Keep an open mind during these sessions; the best idea might come from the least expected place!
Good meetings get even better when everyone's ideas are heard. Think about it – different people see things in unique ways. When you invite folks to share their point of view, the team can come up with awesome solutions that one person alone might not think of.
It's like adding more colours to a painting; suddenly, everything pops and you have this amazing picture no one expected.
Let's say someone from marketing has a fresh take on an issue the tech team is stuck on. By listening and mixing those different thoughts together, your meeting could spark new ideas that really push the project forward.
If your meeting space feels safe for all kinds of talk – serious or wild – who knows what great plans can come out? The key is open ears and an open mind; then watch creativity soar!
Navigating the murky waters of meeting invites can be akin to planning a strategic battle - every soldier must have a purpose.
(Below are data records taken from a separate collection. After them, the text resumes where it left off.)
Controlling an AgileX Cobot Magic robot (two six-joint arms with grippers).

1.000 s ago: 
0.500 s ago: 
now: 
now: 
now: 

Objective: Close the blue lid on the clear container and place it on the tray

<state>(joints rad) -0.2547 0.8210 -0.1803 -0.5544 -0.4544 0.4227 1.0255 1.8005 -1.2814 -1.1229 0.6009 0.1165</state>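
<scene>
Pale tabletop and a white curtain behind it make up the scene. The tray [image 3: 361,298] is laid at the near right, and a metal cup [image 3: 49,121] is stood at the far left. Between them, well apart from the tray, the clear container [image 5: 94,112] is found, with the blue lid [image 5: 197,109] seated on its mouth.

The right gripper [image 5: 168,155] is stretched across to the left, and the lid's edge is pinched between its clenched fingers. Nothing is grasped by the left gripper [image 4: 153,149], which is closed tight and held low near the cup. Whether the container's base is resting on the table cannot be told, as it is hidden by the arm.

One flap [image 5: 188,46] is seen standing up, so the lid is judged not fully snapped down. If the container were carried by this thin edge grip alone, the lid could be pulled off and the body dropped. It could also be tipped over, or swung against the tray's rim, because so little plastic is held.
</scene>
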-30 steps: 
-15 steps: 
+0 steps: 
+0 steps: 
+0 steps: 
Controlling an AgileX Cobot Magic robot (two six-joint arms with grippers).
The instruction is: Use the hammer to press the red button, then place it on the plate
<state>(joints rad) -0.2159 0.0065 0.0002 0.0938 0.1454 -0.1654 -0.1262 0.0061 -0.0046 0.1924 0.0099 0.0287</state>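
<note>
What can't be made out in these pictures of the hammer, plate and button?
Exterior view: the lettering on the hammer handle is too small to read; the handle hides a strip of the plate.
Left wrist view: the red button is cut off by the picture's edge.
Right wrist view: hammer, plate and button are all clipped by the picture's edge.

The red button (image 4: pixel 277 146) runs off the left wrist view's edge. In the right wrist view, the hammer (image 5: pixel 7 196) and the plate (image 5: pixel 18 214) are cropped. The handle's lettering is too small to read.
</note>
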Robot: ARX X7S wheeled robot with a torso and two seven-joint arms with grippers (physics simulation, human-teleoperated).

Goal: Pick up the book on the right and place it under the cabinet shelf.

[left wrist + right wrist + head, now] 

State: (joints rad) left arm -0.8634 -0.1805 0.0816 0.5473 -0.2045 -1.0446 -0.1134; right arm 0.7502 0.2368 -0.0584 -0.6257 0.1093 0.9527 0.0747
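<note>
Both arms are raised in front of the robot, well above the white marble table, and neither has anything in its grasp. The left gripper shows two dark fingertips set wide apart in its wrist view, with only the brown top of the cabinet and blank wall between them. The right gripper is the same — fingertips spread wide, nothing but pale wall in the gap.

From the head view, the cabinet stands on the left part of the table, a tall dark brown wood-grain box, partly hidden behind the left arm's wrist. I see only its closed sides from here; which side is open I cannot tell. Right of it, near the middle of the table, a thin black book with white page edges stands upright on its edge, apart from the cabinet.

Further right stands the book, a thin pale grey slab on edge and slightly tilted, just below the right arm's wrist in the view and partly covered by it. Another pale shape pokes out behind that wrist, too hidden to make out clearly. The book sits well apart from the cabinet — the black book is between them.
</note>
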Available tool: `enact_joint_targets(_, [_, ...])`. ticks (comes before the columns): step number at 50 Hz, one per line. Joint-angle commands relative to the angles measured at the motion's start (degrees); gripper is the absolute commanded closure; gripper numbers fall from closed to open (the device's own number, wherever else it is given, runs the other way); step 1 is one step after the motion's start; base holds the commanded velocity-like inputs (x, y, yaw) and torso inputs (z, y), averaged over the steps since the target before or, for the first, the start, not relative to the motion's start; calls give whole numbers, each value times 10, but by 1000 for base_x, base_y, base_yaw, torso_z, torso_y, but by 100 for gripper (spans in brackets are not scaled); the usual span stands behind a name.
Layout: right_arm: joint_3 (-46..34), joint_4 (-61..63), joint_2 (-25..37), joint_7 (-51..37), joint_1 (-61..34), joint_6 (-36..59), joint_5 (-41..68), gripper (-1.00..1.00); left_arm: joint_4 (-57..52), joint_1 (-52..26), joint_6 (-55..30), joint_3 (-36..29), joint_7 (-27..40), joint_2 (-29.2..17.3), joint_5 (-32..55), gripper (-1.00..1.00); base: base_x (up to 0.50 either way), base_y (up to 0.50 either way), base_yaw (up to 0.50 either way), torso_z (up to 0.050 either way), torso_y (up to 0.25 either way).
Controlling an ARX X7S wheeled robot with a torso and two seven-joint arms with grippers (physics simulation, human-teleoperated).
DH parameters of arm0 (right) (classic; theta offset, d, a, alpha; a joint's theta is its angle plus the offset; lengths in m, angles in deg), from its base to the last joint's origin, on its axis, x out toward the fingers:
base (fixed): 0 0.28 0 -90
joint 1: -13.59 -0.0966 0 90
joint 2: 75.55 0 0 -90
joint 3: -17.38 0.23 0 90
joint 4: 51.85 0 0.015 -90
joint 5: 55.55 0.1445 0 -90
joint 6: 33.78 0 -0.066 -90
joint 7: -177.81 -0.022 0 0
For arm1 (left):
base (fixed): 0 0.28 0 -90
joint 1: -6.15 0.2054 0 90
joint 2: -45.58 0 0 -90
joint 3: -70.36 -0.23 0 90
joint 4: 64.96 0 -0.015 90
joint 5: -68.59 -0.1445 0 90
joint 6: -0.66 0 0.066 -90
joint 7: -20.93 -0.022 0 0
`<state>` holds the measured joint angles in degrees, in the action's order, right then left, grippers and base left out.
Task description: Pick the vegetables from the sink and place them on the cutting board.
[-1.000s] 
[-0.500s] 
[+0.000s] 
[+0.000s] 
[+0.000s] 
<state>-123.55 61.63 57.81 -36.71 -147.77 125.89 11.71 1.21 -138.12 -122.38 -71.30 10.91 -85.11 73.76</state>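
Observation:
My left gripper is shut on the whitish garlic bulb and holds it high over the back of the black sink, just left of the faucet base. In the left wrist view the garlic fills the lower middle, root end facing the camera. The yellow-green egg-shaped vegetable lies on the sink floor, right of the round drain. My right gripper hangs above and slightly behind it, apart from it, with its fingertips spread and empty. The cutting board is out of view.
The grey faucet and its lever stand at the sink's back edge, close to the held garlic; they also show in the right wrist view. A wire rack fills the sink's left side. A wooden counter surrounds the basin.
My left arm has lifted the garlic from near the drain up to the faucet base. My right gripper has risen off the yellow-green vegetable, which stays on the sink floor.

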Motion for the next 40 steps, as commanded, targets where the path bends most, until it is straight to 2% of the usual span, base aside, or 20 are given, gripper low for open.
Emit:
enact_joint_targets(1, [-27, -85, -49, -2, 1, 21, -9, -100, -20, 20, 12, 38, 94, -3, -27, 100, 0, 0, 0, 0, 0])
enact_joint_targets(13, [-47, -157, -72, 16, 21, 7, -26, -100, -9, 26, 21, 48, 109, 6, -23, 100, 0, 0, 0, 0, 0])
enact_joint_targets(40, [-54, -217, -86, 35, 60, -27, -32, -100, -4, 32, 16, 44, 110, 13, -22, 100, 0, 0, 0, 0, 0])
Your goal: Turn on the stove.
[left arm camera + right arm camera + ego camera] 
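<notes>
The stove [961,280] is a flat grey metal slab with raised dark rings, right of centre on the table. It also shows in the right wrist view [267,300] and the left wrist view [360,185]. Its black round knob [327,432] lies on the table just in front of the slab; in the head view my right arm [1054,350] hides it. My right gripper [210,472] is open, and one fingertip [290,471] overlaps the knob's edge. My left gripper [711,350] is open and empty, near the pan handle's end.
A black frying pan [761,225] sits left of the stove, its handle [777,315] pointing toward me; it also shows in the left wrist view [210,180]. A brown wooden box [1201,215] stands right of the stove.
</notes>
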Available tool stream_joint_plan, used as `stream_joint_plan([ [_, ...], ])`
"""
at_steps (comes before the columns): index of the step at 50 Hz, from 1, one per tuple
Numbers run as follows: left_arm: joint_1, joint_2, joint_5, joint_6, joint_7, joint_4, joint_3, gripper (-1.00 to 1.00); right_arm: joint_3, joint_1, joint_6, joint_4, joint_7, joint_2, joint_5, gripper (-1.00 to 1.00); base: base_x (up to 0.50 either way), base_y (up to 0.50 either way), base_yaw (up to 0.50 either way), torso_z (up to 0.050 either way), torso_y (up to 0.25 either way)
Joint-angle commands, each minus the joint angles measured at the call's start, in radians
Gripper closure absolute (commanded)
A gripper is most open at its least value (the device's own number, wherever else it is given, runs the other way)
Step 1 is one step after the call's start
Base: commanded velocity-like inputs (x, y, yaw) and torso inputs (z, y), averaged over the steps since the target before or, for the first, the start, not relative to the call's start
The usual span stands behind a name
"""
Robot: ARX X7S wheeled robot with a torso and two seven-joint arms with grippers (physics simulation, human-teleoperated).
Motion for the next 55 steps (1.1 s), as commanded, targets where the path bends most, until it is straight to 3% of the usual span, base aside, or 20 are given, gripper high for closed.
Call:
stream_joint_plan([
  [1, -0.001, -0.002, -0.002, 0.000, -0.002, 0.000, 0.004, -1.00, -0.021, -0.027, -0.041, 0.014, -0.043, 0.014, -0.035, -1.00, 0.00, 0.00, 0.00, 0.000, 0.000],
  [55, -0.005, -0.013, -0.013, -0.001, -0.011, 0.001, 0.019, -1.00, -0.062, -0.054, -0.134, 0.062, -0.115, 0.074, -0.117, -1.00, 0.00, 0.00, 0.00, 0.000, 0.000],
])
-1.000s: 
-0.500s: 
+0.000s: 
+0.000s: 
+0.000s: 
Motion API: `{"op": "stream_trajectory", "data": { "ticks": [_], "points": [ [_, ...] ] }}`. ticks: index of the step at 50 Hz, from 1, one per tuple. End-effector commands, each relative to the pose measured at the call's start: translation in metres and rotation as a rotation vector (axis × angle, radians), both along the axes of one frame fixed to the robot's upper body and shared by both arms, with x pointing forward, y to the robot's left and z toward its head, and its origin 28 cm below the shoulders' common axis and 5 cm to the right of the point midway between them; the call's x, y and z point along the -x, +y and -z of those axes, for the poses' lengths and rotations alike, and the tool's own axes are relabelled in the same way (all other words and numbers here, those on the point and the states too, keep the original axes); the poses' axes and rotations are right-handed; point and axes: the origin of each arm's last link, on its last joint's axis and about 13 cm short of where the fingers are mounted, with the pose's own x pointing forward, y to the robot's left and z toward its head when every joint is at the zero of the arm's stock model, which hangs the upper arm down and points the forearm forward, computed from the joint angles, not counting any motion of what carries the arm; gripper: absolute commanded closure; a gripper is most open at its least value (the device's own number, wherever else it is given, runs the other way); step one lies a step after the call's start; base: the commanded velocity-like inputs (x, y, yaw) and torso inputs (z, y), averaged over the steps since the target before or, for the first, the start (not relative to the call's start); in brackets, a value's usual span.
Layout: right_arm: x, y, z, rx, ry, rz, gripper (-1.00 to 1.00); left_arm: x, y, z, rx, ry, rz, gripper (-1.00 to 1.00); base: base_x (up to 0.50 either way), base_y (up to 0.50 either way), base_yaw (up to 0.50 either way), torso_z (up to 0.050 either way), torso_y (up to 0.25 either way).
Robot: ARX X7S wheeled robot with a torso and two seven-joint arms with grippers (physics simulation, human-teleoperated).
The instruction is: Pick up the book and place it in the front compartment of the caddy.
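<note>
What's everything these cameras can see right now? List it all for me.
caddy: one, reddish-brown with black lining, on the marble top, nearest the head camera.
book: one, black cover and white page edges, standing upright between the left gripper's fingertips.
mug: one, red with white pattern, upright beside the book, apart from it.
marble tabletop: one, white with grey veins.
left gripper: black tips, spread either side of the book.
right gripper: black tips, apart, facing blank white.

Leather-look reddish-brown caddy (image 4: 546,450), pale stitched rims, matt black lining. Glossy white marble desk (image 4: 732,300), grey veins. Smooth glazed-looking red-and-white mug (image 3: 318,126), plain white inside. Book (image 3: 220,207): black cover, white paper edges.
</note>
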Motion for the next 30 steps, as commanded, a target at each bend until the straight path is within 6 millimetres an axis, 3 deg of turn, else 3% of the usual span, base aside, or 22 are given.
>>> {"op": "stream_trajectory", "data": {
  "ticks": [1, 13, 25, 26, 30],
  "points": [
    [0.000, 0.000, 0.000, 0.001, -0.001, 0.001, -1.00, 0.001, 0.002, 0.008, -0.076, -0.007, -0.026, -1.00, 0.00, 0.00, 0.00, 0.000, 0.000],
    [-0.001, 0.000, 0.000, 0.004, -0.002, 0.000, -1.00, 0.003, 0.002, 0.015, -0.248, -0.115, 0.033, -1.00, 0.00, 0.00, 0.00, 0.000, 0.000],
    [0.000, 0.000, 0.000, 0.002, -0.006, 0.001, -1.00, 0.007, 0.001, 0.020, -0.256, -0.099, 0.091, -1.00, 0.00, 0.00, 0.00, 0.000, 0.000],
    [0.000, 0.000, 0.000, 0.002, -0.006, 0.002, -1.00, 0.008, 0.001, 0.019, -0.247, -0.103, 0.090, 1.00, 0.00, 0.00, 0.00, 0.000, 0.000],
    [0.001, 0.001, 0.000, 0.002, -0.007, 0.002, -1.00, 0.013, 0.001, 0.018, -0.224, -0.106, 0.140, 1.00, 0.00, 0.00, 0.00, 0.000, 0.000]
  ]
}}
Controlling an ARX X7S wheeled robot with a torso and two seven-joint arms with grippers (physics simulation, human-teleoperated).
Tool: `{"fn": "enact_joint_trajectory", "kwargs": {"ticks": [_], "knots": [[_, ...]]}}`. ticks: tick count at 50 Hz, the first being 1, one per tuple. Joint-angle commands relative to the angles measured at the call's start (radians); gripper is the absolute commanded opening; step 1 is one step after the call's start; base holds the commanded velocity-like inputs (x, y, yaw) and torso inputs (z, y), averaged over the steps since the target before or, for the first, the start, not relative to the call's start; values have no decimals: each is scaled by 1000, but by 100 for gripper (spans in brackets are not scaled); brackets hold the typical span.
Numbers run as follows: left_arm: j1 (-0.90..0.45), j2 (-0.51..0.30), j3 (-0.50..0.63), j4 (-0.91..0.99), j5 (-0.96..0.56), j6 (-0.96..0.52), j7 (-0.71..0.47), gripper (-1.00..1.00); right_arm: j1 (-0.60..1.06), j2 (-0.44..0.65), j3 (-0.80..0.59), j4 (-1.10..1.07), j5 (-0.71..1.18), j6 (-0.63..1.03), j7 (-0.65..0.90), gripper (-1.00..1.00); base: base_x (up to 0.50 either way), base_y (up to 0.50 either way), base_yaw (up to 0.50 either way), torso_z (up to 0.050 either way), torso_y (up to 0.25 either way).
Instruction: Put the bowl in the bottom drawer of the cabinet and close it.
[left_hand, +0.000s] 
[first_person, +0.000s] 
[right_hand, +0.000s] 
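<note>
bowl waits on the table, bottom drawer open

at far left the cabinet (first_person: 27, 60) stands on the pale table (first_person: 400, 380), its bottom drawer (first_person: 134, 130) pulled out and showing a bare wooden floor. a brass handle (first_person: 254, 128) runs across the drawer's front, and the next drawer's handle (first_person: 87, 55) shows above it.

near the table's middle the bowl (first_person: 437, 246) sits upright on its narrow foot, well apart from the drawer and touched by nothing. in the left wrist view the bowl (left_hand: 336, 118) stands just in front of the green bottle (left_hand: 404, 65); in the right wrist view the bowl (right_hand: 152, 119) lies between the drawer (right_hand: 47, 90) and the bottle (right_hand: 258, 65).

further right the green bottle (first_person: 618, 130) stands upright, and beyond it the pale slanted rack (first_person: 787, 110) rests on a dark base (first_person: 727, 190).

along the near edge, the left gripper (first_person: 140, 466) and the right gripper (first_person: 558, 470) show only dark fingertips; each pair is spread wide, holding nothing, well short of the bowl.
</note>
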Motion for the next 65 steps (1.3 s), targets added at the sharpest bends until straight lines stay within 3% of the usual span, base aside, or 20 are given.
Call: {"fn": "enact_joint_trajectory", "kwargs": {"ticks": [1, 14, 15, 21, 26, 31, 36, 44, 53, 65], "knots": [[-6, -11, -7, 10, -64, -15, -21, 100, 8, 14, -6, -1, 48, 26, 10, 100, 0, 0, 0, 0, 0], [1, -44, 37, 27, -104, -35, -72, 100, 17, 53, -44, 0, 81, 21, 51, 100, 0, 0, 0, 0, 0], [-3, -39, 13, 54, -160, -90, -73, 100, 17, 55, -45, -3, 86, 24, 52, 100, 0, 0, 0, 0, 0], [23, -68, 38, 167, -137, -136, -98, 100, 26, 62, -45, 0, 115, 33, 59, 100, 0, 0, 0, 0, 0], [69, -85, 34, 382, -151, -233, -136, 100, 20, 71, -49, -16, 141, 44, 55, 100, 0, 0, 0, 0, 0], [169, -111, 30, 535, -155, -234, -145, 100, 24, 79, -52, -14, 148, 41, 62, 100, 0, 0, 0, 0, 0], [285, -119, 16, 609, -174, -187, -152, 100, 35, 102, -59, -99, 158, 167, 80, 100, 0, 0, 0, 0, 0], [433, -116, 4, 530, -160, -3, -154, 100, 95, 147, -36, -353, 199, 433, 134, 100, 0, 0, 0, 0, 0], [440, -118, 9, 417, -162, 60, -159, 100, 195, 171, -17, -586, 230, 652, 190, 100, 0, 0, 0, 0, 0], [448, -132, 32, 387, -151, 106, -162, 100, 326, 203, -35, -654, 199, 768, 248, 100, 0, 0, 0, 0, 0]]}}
It's not just about filling seats; it’s about rallying your best brains, those pivotal players whose insights will turn the tide from mundane to monumental.
Pick people for your meeting who know a lot about the topic and can add good ideas. These are the folks who can keep things interesting and help everyone stay focused. They bring valuable knowledge to talk about different parts of the meeting's agenda.
This way, meetings become more than just time together; they turn into sessions where real work gets done.
You want a team in the conference room that's ready to dive deep into each agenda item. So, make sure you check over your guest list well. Only invite those attendees whose input will shine and help decide what comes next after the meeting ends.
By doing this, every minute spent in a meeting is useful, making for not just successful meetings but smart gatherings too!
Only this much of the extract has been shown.